§ What needs to be done:
For each line below that contains the word "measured", return that line.

§ Recorded data:

┏━━

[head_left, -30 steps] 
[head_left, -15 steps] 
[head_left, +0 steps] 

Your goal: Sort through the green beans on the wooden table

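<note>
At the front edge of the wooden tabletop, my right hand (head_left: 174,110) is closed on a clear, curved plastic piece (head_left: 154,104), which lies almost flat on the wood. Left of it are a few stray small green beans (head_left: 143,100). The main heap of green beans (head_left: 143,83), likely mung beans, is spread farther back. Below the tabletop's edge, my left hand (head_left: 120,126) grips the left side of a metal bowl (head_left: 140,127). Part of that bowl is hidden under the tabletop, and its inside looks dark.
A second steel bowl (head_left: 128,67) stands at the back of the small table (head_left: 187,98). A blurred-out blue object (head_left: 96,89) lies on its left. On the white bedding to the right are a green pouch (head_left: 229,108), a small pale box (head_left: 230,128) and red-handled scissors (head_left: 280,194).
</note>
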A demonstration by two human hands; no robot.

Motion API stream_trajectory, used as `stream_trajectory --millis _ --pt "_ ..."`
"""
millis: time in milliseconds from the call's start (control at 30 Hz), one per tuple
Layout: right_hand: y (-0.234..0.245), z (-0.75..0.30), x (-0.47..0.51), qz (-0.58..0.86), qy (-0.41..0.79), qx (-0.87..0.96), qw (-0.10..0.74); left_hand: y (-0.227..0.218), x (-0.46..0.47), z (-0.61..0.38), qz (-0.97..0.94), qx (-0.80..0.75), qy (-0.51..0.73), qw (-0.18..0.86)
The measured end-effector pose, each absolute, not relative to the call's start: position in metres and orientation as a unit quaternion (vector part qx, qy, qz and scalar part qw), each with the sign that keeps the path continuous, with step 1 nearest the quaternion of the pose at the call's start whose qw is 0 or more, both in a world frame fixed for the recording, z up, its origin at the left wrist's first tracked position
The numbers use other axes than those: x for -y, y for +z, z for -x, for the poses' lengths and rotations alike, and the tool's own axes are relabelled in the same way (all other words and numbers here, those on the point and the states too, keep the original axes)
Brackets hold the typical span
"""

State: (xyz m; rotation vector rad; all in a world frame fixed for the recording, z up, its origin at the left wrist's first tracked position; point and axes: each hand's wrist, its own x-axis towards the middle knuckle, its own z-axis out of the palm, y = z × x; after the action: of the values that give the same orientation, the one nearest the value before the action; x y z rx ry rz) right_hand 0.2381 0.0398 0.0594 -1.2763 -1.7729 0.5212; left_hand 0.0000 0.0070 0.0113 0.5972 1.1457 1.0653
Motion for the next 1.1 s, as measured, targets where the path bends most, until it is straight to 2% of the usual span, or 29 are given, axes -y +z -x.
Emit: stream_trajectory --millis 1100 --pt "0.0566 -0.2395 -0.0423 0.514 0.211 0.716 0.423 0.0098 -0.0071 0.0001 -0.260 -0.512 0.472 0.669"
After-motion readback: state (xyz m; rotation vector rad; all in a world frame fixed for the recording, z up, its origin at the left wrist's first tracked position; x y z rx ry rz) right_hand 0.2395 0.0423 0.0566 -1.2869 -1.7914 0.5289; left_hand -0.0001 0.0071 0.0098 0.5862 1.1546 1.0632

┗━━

§ Result:
The measured end-effector pose, each absolute, not relative to the call's start: position in metres and orientation as a unit quaternion (vector part qx, qy, qz and scalar part qw), each with the sign that keeps the path continuous, with step 1 nearest the quaternion of the pose at the call's start whose qw is 0 or more, both in a world frame fixed for the recording, z up, its origin at the left wrist's first tracked position
Motion for the next 1.1 s, as measured, targets where the path bends most, until it is straight to 2% of the usual span, or 29 are given, axes -y +z -x.

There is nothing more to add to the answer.